Oltre a Hegra, AlUla ospita anche l’antica Dadan, capitale dei regni di Dadan e Lihyan e considerata una delle città più sviluppate della Penisola Arabica nel I millennio a.C., e Jabal Ikmah, una biblioteca a cielo aperto che conserva centinaia di iscrizioni e scritti in lingue diverse, recentemente inserita nel Registro Memory of the World dell’UNESCO.

A conquistare non è solo l’architettura millenaria di AlUla, ma anche i suoi cieli notturni: essi rientrano nel 5% migliore al mondo per oscurità naturale e qualità dell’osservazione astronomica. Il sito di AlUla, insieme a Gharameel Nature Reserve, Sharaan National Park e Wadi Nakhlah Nature Reserve, ha ottenuto infatti la certificazione Dark Sky Park da parte di DarkSky International.

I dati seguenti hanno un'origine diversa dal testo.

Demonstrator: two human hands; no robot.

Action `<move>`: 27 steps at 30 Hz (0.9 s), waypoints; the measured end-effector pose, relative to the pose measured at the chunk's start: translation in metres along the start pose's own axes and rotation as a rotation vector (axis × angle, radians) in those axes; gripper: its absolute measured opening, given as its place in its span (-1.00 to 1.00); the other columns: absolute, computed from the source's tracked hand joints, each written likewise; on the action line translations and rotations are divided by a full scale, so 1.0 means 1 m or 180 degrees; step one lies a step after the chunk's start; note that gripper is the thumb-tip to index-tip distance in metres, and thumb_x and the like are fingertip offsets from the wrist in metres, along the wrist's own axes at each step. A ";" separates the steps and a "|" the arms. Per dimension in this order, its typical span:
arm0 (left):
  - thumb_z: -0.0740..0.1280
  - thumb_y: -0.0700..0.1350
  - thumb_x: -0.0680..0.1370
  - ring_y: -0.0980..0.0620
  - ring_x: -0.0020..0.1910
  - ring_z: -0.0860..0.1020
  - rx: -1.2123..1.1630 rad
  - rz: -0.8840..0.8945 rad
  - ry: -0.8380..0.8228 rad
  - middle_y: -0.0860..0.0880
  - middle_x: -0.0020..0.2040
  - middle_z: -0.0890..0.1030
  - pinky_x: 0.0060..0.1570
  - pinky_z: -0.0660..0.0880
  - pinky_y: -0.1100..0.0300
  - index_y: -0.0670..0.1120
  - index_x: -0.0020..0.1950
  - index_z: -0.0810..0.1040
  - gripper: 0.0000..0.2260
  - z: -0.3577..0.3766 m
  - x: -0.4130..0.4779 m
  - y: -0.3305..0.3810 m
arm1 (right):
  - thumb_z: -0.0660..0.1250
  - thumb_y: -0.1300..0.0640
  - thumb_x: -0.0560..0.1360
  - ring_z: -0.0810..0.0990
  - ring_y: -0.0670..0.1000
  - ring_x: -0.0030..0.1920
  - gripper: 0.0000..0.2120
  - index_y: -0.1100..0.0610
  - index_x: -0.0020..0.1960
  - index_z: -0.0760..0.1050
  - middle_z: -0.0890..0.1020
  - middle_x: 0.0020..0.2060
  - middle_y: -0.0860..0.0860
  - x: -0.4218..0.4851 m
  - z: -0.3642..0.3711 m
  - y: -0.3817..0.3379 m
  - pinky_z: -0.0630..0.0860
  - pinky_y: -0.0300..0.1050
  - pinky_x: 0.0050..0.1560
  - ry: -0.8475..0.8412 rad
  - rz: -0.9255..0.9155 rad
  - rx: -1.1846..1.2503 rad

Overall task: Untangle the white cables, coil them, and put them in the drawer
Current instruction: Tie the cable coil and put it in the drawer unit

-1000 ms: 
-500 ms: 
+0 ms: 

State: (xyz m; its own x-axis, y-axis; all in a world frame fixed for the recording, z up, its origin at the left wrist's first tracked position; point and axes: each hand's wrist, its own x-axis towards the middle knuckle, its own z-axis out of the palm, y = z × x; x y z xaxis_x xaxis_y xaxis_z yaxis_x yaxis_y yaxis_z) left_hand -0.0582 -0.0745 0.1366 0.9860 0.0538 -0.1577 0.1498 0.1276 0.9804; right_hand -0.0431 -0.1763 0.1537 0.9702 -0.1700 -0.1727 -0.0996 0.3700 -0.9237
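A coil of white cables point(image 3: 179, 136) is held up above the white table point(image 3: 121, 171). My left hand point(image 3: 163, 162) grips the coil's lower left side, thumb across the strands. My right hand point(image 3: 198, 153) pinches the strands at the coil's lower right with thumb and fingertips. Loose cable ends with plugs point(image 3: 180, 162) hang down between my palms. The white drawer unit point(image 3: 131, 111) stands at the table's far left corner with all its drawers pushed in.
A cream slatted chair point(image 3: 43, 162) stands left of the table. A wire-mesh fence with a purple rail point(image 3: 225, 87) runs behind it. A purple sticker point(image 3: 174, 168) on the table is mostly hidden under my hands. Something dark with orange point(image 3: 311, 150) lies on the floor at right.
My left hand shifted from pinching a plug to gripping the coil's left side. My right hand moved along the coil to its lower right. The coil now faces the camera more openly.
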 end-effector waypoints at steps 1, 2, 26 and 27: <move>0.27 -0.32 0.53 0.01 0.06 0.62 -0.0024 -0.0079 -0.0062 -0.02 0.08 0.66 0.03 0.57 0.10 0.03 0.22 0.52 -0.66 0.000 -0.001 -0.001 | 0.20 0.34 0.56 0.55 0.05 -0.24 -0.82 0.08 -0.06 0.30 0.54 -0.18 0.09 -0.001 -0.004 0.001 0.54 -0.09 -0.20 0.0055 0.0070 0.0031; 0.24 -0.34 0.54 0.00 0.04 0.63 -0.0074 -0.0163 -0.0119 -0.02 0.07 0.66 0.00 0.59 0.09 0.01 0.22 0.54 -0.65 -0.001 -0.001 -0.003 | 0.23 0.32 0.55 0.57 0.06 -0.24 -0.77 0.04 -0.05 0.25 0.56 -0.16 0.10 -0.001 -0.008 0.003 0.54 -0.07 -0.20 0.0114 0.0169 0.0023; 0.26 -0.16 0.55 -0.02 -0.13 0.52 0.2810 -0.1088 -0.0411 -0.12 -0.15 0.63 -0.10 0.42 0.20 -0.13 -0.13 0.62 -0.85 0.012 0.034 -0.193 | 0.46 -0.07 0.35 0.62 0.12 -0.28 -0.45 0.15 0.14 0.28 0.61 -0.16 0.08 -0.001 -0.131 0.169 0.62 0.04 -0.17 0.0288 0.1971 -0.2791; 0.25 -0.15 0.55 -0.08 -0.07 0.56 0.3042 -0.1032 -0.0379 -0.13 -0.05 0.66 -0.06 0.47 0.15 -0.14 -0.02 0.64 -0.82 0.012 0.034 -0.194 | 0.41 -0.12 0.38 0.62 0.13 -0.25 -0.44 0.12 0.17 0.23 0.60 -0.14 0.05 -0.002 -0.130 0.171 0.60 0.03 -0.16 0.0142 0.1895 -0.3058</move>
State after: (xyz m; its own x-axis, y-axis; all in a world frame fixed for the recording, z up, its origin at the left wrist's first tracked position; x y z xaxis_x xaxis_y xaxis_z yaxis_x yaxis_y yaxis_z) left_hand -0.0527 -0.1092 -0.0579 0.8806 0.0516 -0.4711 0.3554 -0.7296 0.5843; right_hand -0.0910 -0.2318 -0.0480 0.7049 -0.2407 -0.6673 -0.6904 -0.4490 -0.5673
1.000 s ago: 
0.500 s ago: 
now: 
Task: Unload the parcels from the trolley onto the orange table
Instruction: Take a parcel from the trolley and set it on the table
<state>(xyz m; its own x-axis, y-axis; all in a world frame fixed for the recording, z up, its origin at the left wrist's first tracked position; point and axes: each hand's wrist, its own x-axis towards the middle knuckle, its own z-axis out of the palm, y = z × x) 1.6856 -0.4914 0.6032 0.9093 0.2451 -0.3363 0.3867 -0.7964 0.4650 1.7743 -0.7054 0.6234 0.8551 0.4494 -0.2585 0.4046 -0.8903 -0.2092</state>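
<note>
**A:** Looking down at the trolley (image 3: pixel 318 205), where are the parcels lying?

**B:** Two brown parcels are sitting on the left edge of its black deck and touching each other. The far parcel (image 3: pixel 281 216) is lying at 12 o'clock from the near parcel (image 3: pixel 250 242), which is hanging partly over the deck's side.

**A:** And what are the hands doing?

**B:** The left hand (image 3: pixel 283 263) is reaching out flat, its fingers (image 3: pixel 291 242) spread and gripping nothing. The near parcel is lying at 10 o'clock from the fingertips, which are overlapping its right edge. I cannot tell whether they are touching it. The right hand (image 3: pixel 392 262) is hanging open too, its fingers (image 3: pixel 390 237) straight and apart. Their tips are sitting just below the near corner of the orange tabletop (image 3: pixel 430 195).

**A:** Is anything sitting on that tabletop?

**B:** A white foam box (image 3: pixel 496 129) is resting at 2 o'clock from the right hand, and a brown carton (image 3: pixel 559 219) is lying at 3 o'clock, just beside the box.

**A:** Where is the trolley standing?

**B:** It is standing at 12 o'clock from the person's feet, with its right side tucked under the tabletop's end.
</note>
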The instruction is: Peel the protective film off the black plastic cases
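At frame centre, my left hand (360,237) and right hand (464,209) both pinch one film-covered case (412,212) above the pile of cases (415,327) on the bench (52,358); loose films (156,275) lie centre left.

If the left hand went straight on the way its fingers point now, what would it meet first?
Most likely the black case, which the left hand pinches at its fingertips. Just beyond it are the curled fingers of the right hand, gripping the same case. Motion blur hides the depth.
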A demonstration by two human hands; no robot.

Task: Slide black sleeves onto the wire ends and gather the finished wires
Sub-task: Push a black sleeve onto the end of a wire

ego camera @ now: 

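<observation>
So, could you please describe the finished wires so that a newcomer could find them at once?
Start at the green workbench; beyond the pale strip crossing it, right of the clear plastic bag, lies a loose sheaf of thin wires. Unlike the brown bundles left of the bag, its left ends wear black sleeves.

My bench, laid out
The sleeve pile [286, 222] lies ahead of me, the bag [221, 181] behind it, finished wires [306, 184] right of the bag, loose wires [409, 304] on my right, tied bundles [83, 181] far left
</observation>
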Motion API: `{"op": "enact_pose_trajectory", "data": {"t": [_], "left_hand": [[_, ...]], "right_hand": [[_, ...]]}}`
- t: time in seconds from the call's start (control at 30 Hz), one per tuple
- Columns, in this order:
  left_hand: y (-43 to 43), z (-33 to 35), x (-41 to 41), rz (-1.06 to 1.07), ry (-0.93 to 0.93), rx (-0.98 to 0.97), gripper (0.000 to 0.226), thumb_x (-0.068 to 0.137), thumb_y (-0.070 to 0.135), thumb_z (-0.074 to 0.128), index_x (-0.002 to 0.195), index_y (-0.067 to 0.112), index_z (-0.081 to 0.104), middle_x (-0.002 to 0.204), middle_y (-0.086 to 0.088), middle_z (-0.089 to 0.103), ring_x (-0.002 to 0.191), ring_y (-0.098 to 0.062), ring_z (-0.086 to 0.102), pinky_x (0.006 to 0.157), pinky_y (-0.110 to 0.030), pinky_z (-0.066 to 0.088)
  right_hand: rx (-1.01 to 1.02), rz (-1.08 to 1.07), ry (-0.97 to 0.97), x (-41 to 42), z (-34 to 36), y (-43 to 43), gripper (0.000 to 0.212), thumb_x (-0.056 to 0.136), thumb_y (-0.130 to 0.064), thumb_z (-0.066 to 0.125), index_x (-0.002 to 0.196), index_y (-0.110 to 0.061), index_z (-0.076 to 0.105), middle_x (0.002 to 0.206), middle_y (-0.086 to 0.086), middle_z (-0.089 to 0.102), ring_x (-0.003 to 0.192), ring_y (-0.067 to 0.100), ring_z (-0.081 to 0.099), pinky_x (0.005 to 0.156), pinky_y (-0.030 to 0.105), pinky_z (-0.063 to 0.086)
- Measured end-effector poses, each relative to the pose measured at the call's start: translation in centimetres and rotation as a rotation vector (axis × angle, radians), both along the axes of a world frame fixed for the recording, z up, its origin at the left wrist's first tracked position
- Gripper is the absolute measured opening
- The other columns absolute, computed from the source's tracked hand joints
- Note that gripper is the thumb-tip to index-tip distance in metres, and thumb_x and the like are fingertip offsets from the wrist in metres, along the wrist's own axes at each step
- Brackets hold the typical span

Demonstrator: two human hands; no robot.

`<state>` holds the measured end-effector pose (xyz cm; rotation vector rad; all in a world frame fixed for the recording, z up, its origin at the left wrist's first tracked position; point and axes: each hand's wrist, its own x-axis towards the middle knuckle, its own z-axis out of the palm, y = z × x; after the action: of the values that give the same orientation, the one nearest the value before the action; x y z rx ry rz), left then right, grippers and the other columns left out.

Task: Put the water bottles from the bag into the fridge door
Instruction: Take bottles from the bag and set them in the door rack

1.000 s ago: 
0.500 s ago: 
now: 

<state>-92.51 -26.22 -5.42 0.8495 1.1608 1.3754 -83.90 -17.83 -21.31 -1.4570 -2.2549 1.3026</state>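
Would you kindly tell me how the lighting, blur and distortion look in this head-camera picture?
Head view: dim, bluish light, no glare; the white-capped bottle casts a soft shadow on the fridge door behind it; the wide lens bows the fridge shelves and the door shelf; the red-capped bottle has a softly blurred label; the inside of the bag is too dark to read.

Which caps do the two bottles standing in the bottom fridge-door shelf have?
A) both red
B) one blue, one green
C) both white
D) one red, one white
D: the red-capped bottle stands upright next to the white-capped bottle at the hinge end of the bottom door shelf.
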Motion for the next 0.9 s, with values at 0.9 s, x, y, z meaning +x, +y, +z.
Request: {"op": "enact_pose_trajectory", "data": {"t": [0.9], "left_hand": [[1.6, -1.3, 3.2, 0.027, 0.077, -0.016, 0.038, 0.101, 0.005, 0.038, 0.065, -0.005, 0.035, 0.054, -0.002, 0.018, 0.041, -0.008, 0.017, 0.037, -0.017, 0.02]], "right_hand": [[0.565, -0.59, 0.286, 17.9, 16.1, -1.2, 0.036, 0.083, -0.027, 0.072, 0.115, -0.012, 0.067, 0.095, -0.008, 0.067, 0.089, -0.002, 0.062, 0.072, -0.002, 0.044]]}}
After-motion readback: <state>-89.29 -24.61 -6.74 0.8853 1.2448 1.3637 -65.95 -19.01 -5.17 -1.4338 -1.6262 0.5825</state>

AlUla Manara nascerà tra la Gharameel Nature Reserve e la Harrat Uwayrid Reserve, a circa 70 chilometri a nord dalla città e sotto alcuni dei cieli più bui e limpidi del pianeta, offrendo così l’accesso a uno dei più grandi Dark Sky Park del mondo e trasformando AlUla in una delle destinazioni astronomiche più ambiziose del XXI secolo.